ASSIGNED TASK
Every line of the material below should be copied exactly.

RECORDED DATA
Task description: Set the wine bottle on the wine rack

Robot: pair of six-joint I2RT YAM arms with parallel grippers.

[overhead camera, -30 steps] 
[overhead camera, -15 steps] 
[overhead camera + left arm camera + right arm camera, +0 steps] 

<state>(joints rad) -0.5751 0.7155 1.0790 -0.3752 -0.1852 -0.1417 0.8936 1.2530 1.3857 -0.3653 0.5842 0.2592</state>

SOLUTION TO THE PROBLEM
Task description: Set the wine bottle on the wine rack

Robot: pair of six-joint I2RT YAM arms with parallel grippers.

[overhead camera, -30 steps] 
[overhead camera, -15 steps] 
[overhead camera + left arm camera + right arm camera, +0 steps] 

<state>(joints rad) -0.5751 0.7155 1.0790 -0.3752 -0.1852 -0.1417 0.8936 1.2530 1.3857 -0.3653 0.5842 0.2592</state>

With this, the exercise is complete.